The hypergeometric distribution models experiments with a fixed number of trials and sampling without replacement. It's used when drawing from a population split into two groups, where each draw changes the odds for subsequent draws.
Calculations involve combinatorics to determine probabilities of specific outcomes. Unlike the binomial distribution, which assumes independent trials, the hypergeometric distribution accounts for the changing composition of the population after each draw.
Hypergeometric Distribution
Characteristics of hypergeometric experiments
- Fixed number of trials determines the sample size in advance
- Population divided into two distinct groups
- Group of interest contains the items of interest (red marbles in a jar)
- Second group contains the remaining items (blue marbles in a jar)
- Sampling without replacement ensures each item can only be selected once
- Probability of success changes after each trial as the population composition changes (drawing marbles from a jar without replacing them)
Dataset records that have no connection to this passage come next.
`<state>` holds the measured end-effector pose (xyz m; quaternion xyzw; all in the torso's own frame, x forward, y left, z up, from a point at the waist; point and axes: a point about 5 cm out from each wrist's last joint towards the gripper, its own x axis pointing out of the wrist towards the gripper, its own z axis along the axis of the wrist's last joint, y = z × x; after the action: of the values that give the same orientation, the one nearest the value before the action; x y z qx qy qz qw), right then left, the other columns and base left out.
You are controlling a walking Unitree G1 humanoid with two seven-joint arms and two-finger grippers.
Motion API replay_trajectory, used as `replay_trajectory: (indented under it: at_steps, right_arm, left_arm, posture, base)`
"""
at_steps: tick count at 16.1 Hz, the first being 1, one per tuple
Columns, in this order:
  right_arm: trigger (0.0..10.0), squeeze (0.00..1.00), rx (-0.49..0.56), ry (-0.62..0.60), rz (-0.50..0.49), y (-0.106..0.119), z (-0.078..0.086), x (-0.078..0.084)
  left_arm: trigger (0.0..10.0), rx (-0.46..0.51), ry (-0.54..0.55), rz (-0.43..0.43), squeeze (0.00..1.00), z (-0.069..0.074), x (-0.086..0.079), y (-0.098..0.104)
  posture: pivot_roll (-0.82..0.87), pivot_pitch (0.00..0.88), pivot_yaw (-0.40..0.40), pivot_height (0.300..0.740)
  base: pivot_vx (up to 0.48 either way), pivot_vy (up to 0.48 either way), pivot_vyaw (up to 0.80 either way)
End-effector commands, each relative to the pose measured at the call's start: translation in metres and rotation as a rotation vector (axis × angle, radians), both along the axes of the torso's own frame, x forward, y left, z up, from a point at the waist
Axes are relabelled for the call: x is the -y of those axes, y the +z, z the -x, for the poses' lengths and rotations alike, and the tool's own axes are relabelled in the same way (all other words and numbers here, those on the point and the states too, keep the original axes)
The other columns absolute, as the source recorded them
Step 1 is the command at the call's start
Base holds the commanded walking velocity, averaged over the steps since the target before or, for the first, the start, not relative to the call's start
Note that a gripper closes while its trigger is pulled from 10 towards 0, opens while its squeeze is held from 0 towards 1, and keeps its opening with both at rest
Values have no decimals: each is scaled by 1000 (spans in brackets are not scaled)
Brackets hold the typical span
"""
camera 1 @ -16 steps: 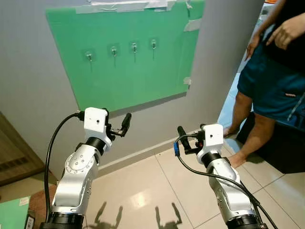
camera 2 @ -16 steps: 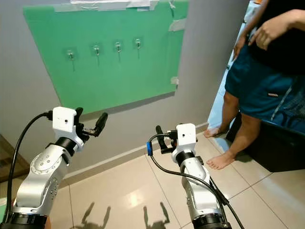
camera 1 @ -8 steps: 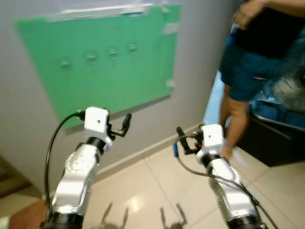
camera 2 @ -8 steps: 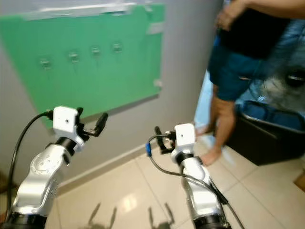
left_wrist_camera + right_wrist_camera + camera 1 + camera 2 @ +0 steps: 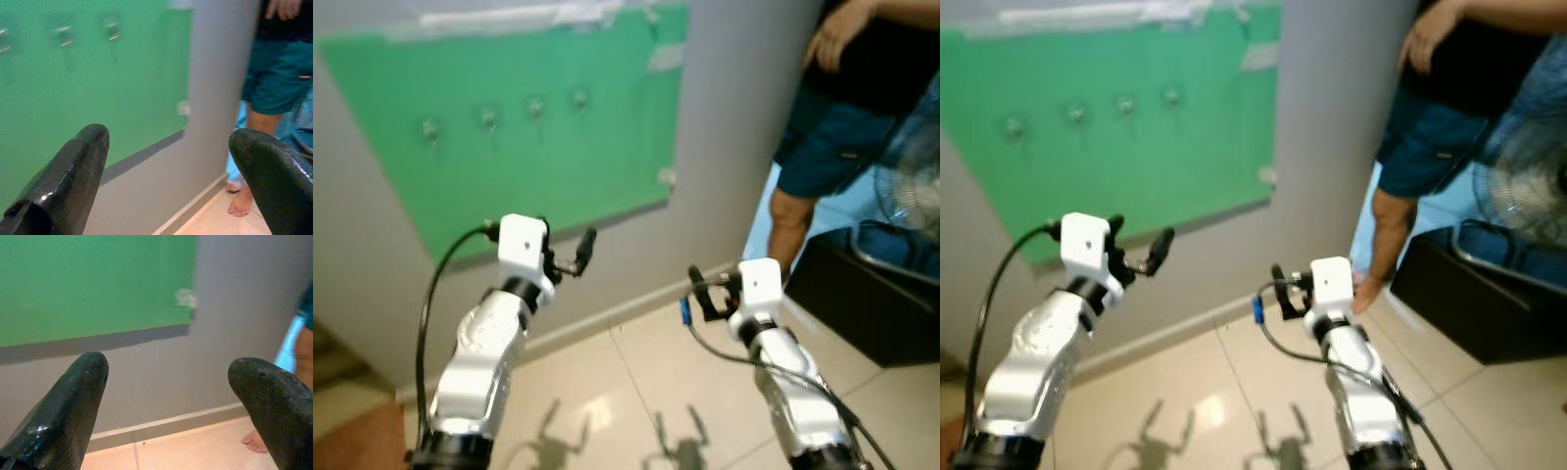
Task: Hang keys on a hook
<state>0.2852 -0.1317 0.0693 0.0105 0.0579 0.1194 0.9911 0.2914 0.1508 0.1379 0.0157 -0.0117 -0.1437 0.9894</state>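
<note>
Both pincers are hanging released and carrying nothing: left pincer (image 5: 570,262) and right pincer (image 5: 703,292), black fingers spread wide in each wrist view with only wall and floor showing between them. No keys are visible anywhere in the frames, so I cannot tell where they are; not in either pincer, not on the hooks.

The target is sitting up and far-left: a flat green sheet taped to the grey wall (image 5: 524,127), with a row of four small metal hooks (image 5: 504,110) running left to right across its upper half. The frames are blurred, so hook detail is soft and I cannot say which way each tip is pointing.

The relation that matters: the hook row is lying well above both pincers and further from the robot, on the wall. The left pincer is sitting almost directly under the right-hand end of the row, so the left arm is the nearer one. The right pincer is off to the right, below the sheet's right edge, well apart from any hook.

A person in blue shorts (image 5: 842,137) is standing far right, beside a black box (image 5: 862,304) on the tiled floor (image 5: 636,392), near the right arm's side.

Judgement: hanging is not yet started; keys need finding first, then an upward reach, likely with the left arm.
</note>
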Motion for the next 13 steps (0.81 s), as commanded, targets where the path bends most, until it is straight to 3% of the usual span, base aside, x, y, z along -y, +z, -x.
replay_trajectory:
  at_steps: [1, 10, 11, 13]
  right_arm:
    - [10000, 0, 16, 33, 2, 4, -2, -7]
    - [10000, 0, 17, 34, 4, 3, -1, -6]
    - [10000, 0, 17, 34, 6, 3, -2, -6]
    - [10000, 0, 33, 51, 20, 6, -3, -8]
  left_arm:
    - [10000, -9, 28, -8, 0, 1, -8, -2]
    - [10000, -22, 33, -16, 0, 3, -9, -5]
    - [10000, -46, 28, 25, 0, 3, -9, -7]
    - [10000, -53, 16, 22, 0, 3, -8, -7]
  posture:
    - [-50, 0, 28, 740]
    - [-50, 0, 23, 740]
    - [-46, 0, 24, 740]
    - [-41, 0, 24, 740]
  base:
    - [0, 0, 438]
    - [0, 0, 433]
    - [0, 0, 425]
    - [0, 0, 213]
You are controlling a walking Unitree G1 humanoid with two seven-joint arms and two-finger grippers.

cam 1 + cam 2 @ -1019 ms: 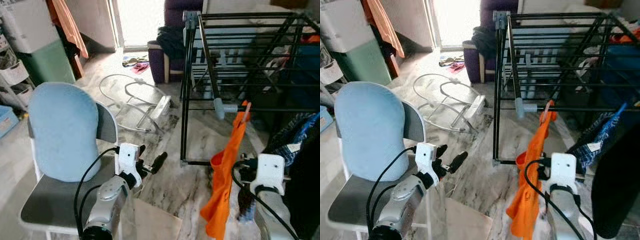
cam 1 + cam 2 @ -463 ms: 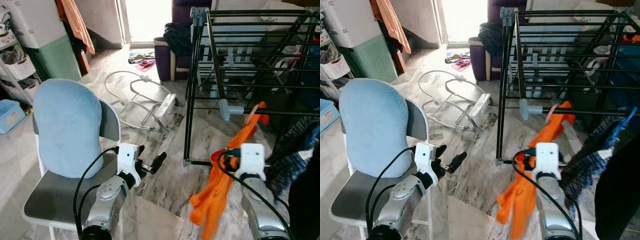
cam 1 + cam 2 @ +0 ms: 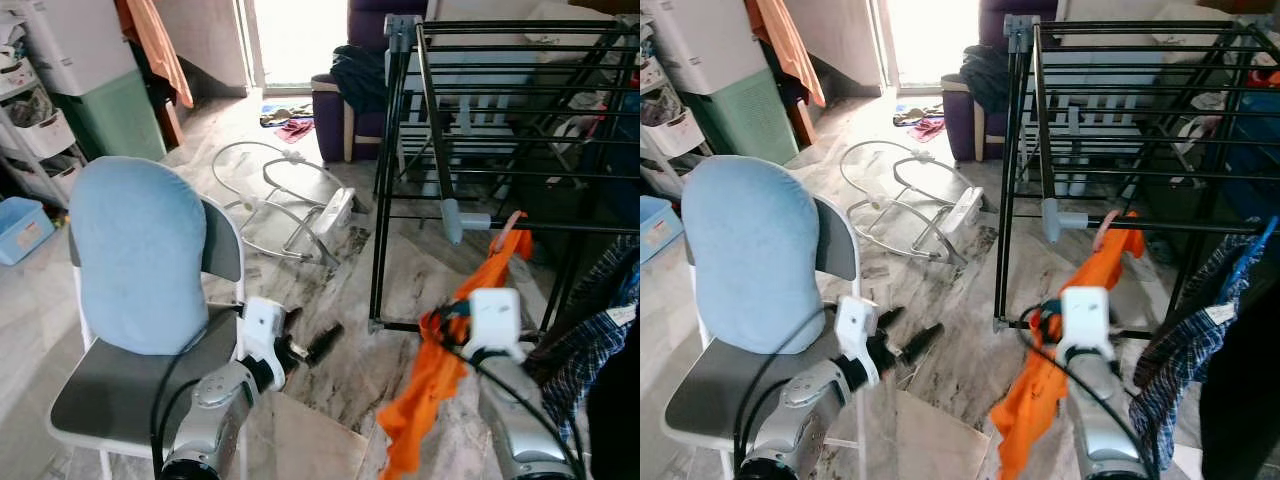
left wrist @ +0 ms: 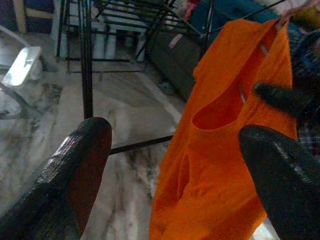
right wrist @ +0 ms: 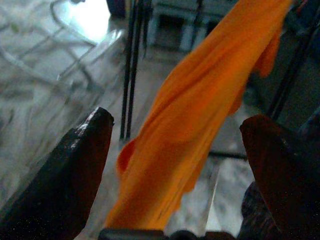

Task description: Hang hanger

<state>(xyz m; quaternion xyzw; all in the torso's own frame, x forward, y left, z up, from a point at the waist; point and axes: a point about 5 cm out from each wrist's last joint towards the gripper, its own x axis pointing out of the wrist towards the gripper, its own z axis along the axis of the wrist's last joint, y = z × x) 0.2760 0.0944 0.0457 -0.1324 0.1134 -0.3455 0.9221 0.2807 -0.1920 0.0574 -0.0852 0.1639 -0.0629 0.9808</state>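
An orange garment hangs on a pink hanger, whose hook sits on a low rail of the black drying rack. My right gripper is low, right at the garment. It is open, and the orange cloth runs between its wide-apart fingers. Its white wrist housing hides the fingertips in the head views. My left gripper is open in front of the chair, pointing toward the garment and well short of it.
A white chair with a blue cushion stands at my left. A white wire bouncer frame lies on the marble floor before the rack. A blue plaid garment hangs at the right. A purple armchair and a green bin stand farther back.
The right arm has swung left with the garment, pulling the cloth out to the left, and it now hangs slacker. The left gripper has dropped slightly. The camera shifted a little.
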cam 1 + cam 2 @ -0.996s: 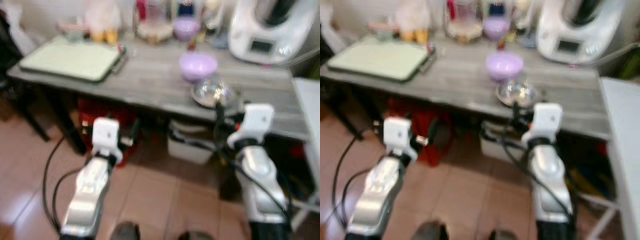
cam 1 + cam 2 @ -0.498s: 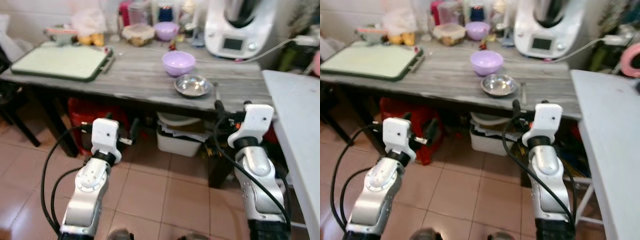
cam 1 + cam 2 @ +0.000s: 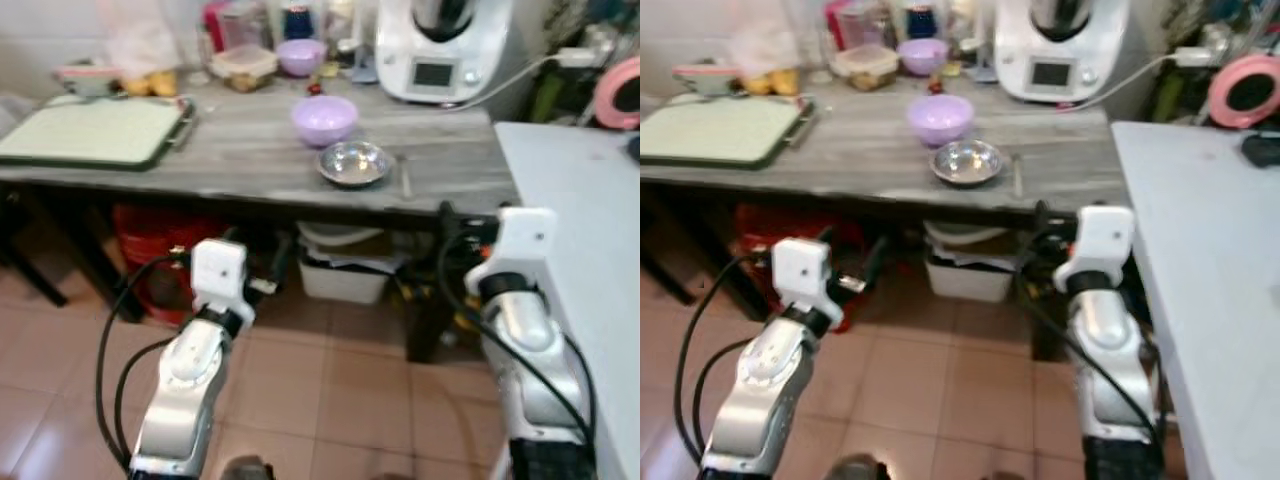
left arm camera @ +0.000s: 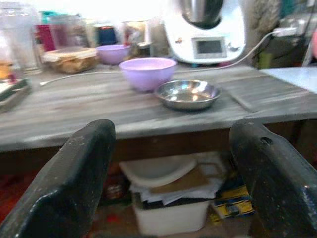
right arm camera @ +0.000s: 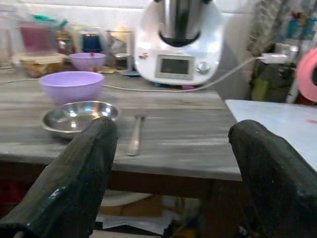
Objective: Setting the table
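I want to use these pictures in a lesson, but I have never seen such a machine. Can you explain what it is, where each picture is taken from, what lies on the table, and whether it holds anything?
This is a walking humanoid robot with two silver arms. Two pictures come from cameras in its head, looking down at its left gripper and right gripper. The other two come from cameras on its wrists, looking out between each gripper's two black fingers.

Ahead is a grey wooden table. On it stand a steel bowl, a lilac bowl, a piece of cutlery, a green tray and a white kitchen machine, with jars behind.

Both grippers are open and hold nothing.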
- Trials are not independent since the outcome of one trial affects the probabilities of subsequent trials
- Selecting an item from one group reduces the number of items in that group for future trials (drawing a red marble decreases the chances of drawing another red marble)
- Success probability varies with each trial as items are sampled without replacement
- Group sizes and probabilities are updated after each draw (fewer red marbles remain after drawing one)
- Involves a finite population, which is crucial for the hypergeometric distribution's applicability
Hypergeometric distribution calculations
- Hypergeometric distribution formula: $P(X = k) = \frac{{K \choose k}{N-K \choose n-k}}{{N \choose n}}$
- $N$: total population size (sum of both group sizes)
- $K$: size of the group of interest
- $n$: number of items sampled (fixed sample size)
- $k$: number of successes (items from the group of interest) in the sample
- Calculate the probability of exactly $k$ successes using the formula
- Numerator: $({K \choose k}{N-K \choose n-k})$ represents the number of ways to select $k$ items from the group of interest and $n-k$ items from the second group (choosing 2 red marbles and 3 blue marbles from a jar)
- Denominator: $({N \choose n})$ represents the total number of ways to select $n$ items from the entire population (choosing 5 marbles from a jar)
- Sum the probabilities of individual outcomes to find the probability of a range of successes (probability of drawing 2 to 4 red marbles)
- Utilizes principles of combinatorics in its calculations
Hypergeometric vs binomial distributions
- Binomial distribution assumes sampling with replacement, making each trial independent
- Fixed number of trials, each with two possible outcomes (success or failure)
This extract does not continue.